**TASK REQUIREMENTS**
Every line that contains the word "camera" should be copied from the records below.

**THE DATA**
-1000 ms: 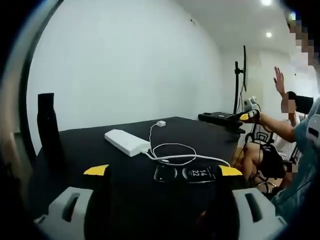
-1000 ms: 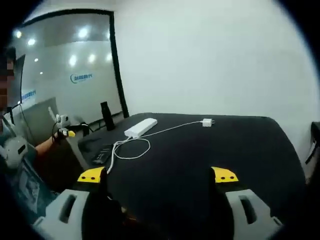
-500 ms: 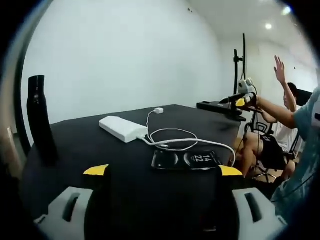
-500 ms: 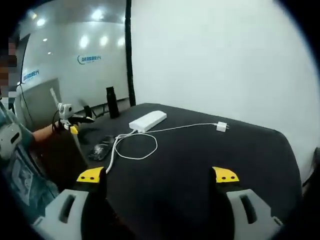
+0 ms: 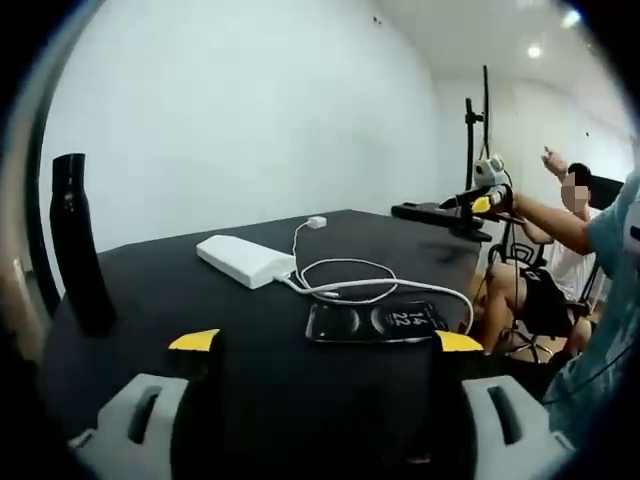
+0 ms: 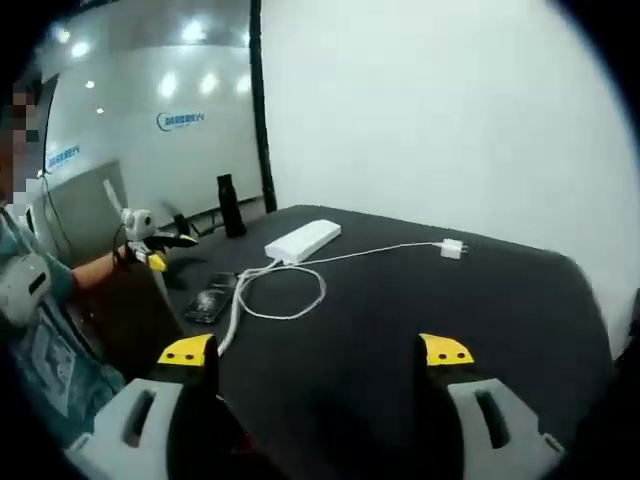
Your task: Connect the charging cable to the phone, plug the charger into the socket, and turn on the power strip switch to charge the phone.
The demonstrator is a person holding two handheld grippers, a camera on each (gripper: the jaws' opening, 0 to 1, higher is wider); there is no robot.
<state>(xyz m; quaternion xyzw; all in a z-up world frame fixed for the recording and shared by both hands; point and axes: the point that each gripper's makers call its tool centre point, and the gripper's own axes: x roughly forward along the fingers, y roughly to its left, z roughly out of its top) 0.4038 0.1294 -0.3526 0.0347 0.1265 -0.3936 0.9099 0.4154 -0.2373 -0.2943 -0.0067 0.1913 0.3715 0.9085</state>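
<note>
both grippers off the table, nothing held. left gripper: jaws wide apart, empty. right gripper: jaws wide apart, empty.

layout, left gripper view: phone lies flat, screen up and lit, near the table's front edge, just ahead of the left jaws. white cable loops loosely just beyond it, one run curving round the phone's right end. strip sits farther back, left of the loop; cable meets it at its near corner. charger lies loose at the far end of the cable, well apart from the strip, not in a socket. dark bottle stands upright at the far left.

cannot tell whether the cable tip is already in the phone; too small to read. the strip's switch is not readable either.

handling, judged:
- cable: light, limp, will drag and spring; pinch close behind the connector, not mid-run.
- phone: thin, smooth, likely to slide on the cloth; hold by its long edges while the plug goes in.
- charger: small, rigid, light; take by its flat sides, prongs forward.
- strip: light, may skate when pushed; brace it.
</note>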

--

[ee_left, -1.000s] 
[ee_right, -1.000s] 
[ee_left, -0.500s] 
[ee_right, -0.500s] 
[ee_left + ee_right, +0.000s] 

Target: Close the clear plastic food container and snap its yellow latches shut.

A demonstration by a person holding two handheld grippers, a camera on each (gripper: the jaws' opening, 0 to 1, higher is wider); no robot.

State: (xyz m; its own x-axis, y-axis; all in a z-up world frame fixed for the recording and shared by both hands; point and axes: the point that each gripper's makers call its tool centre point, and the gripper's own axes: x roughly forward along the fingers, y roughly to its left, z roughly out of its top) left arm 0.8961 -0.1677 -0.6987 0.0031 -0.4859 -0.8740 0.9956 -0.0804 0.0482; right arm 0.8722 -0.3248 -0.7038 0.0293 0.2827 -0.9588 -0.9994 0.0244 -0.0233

**RESPONSE TO THE EXERCISE**
The demonstrator is a person holding two handheld grippers, a camera on each (gripper: the jaws' opening, 0 to 1, higher is wider); there is no robot.
A demonstration by a person holding two handheld grippers, a camera on each (gripper: the jaws' opening, 0 to 1, higher is wider); no robot.

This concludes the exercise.